§ Task to carry out:
Transcribe this listing exactly; omit the pictures.

§ Data excerpt:

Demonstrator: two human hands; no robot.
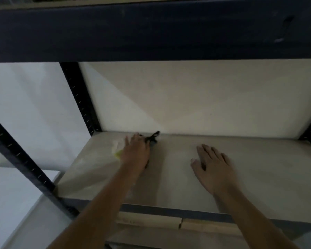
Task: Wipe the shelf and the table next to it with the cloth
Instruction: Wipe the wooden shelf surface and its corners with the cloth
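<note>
Shelf [258, 177] board is reached by both hands. Left hand [136, 151] is pressed on the cloth [118, 146], fingers straight, close to the back edge and wall [205, 97]. Right hand [212, 166] is laid flat, fingers apart. Bare board is seen right of the fingers. No writing can be read.

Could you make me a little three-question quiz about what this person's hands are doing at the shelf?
1. True or false: the right hand lies flat on the shelf board.
2. Which hand presses the cloth? A left, B right.
3. Fill in: the cloth sits near the shelf's back ____ corner.

Key: 1 true. 2 A, the left hand. 3 left.
</note>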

§ Exercise solution:
Demonstrator: two human hands; no robot.
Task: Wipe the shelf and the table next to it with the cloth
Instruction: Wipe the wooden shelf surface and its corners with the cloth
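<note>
Shelf [258, 177] board is reached by both hands. Left hand [136, 151] is pressed on the cloth [118, 146], fingers straight, close to the back edge and wall [205, 97]. Right hand [212, 166] is laid flat, fingers apart. Bare board is seen right of the fingers. No writing can be read.

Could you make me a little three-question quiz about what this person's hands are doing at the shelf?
1. True or false: the right hand lies flat on the shelf board.
2. Which hand presses the cloth? A left, B right.
3. Fill in: the cloth sits near the shelf's back ____ corner.

Key: 1 true. 2 A, the left hand. 3 left.
</note>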

No additional output is required.